Oklahoma Department of Mental Health and Substance Abuse Services
Seal of Oklahoma.svg
Great Seal of Oklahoma
Agency overview
Formed 1953
Headquarters 1200 NE 13
Oklahoma City, Oklahoma
Employees 1,738 (FY15)
Annual budget $463,819,692 (FY15)
Agency executive
Website Oklahoma Department of Mental Health and Substance Abuse Services

The Oklahoma Department of Mental Health and Substance Abuse Services (ODMHSAS) is an agency of the Government of Oklahoma responsible for providing public health services relating to mental illness and substance abuse.

The Department is governed by the Board of Mental Health and Substance Abuse Services, composed of eleven members appointed by the Governor of Oklahoma with the approval of the Oklahoma Senate. The Board, in turn, appoints the Commissioner of Mental Health and Substance Abuse Services to serve as the chief executive officer of the Department. The current Commissioner is Terri White, who was appointed by the Board in 2007.

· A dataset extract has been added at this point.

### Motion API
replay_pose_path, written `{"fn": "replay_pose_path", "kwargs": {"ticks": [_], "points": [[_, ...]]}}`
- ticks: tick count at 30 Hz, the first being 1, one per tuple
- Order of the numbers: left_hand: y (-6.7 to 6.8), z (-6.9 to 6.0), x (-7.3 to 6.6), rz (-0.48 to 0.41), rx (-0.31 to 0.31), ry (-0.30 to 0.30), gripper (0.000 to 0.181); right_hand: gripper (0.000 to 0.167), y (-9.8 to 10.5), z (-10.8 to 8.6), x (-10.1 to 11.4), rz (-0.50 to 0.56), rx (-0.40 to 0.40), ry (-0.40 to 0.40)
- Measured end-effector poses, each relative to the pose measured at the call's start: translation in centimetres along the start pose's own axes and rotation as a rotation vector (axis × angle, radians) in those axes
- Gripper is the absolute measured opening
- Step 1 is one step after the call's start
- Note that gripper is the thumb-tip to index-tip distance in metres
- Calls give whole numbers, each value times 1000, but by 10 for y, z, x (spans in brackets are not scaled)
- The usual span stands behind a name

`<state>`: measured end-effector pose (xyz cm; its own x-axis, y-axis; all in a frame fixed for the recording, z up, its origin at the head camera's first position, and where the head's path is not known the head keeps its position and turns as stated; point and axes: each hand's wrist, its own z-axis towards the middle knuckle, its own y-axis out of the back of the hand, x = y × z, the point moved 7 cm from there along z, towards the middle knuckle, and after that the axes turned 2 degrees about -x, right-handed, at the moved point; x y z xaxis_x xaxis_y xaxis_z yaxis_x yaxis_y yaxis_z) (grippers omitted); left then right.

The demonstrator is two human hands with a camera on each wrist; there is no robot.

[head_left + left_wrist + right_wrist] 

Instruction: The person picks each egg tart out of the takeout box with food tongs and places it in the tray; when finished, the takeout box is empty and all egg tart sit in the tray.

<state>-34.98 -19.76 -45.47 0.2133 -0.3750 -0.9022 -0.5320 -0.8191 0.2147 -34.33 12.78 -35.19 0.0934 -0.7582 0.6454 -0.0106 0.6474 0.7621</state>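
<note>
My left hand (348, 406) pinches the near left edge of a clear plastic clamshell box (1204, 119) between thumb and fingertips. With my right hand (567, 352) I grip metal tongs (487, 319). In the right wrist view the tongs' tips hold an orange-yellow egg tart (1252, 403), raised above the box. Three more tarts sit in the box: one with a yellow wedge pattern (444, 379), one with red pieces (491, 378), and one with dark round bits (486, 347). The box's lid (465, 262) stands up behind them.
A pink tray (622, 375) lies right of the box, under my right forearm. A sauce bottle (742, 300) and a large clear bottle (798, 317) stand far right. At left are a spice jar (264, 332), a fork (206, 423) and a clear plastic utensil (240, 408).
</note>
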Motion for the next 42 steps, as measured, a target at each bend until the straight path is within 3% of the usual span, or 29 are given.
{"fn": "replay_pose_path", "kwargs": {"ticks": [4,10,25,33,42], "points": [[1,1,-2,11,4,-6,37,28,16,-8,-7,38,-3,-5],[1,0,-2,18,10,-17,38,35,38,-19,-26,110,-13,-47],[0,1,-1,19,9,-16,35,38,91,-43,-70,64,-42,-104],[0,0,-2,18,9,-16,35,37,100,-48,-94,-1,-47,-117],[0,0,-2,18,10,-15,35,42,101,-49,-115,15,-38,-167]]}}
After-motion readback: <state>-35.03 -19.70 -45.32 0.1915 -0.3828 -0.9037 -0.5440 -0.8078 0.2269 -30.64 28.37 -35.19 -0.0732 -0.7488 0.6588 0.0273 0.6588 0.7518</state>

The Department was established in 1953 by the Mental Health Law of 1953. The law provides that all residents in the state are entitled to care and treatment for mental illness and addiction problems in accordance with appropriate standards of care.

The Department was established through the Mental Health Law of 1953, although publicly supported services to Oklahomans with mental illness date back to before statehood: the first facility in Oklahoma for the treatment of individuals with mental illness was established by the Cherokee Nation, called the Cherokee Home for the Insane, Deaf, Dumb, and Blind, it was built outside the city of Tahlequah in 1873. Non-Indians with mental illness were sent out of state for treatment to the Oak Lawn Retreat in Jacksonville, Illinois, until a private company, the Oklahoma Sanitarium Company, located in Norman, Oklahoma, began treating the mentally ill on June 15, 1895. The Department continues to operate a facility at this location today, now called Griffin Memorial Hospital .

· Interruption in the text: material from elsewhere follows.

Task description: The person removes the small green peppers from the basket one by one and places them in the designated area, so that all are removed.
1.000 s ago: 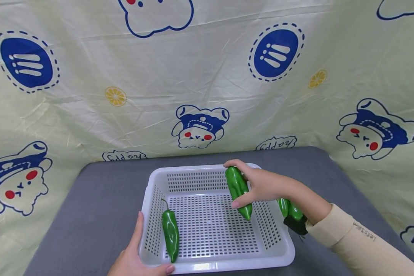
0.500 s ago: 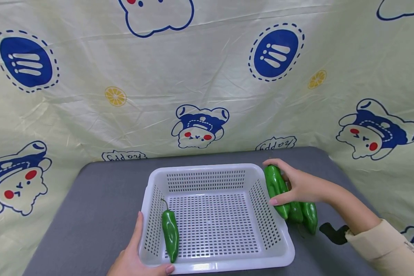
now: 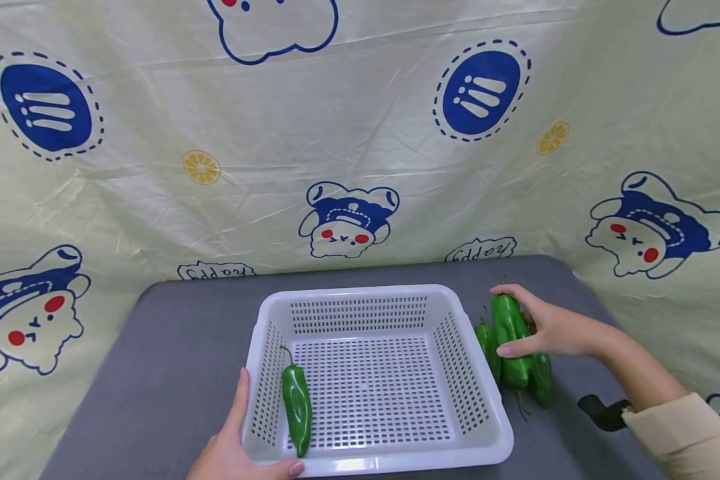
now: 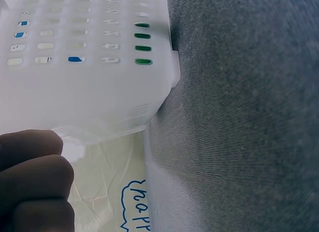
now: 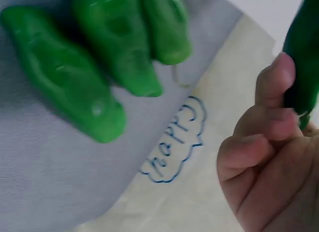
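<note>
My right hand (image 3: pixel 552 328) pinches a glossy green pepper (image 3: pixel 507 319) between thumb and fingers, right of the basket. Beneath and beside it are other green peppers (image 3: pixel 486 343), partly covered in the head view. The right wrist view shows three peppers (image 5: pixel 65 75) lying side by side on the cloth, apart from the held pepper (image 5: pixel 304 57). A white perforated basket (image 3: pixel 372 463) stands mid-table, with one long-stemmed green pepper (image 3: pixel 297 407) along its left side. My left hand (image 3: pixel 234 437) grips the basket's near-left corner, thumb on the front rim; its curled fingers (image 4: pixel 40 177) show in the left wrist view.
Grey cloth (image 3: pixel 174 360) covers the table around the basket. Behind and to both sides hangs a pale printed curtain (image 3: pixel 360 153). A black strap (image 3: pixel 603 412) sticks out by the right sleeve (image 3: pixel 672 427).
My right hand has carried the held pepper rightward, from over the basket to above the peppers beside it. The left hand and basket have stayed in place.
</note>
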Demonstrator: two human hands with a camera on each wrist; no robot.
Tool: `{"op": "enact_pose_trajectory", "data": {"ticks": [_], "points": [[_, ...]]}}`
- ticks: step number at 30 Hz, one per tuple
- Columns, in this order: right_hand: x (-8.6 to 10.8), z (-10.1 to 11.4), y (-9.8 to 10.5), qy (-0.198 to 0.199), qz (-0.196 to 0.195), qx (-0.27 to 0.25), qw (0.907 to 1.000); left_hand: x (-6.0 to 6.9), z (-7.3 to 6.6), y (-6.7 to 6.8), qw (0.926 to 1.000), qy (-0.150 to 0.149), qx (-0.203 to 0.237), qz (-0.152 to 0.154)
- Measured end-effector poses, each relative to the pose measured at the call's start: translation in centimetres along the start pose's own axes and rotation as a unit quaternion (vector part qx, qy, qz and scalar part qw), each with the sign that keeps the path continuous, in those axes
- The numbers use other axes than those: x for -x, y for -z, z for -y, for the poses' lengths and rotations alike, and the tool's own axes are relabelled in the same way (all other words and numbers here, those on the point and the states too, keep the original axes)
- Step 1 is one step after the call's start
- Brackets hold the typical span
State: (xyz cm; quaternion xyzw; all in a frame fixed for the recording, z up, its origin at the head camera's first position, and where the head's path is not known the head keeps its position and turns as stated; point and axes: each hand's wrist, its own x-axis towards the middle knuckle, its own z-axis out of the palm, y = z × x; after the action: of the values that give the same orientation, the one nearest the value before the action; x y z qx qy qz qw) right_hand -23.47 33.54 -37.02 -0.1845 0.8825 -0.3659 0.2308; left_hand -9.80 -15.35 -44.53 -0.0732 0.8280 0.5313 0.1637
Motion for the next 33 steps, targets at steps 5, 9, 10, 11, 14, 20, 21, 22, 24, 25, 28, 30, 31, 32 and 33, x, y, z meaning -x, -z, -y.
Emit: {"op": "enact_pose_trajectory", "data": {"ticks": [5,9,10,11,14,20,21,22,24,25,28,30,31,32,33], "points": [[-0.3,-1.8,-0.6,-0.034,0.004,0.002,0.9994,0.0,0.0,0.0,1.0,-0.001,0.001,0.002],[-0.7,-2.8,-1.5,-0.063,0.002,0.033,0.9975,0.0,0.0,0.0,1.0,-0.001,-0.005,-0.004],[-0.7,-3.0,-1.7,-0.069,0.0,0.043,0.9967,0.0,0.0,0.0,1.0,0.0,-0.006,-0.005],[-0.8,-3.1,-1.9,-0.073,-0.002,0.054,0.9959,0.0,0.0,0.0,1.0,0.0,-0.007,-0.005],[-1.0,-3.4,-2.4,-0.084,-0.012,0.09,0.9923,0.0,0.1,0.0,0.9999,0.0,-0.01,-0.005],[-1.5,-3.7,-3.2,-0.1,-0.027,0.131,0.986,-0.1,0.2,0.0,1.0,0.001,-0.004,0.007],[-1.6,-3.7,-3.2,-0.1,-0.029,0.133,0.9856,-0.1,0.2,0.0,1.0,0.001,-0.003,0.008],[-1.7,-3.8,-3.3,-0.1,-0.031,0.138,0.9849,-0.1,0.1,0.0,1.0,0.002,-0.004,0.008],[-1.8,-3.8,-3.5,-0.101,-0.034,0.149,0.9831,-0.1,0.1,0.0,1.0,0.003,-0.005,0.006],[-1.9,-3.8,-3.7,-0.105,-0.036,0.156,0.9815,-0.1,0.1,0.0,1.0,0.003,-0.007,0.004],[-2.2,-3.7,-4.1,-0.126,-0.039,0.18,0.9748,-0.1,0.1,0.0,1.0,0.006,-0.007,0.004],[-2.4,-3.6,-4.4,-0.14,-0.042,0.199,0.969,-0.1,0.2,0.0,1.0,0.007,-0.002,0.006],[-2.5,-3.6,-4.5,-0.149,-0.042,0.207,0.9661,-0.2,0.2,0.0,1.0,0.007,0.0,0.007],[-2.6,-3.6,-4.6,-0.153,-0.042,0.214,0.9639,-0.2,0.2,0.0,0.9999,0.006,0.001,0.008],[-2.6,-3.5,-4.6,-0.156,-0.043,0.219,0.9623,-0.2,0.2,0.0,0.9999,0.006,0.002,0.009]]}}
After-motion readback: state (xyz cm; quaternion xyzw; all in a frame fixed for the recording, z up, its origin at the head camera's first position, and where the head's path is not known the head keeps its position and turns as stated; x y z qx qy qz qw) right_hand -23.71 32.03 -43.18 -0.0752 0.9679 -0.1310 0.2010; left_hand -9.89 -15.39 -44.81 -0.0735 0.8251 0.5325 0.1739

Oklahoma’s first state-operated facility for the treatment of mental illness opened in 1908, in Fort Supply, Oklahoma, and was called the Oklahoma Hospital for the Insane, later renamed Western State Psychiatric Hospital, and now called the Northwest Center for Behavioral Health. A year later, a second state-operated facility was opened in Vinita, Oklahoma, called the Eastern Oklahoma Hospital for the Insane, later renamed to the Oklahoma Forensic Center.


...
Wikipedia

...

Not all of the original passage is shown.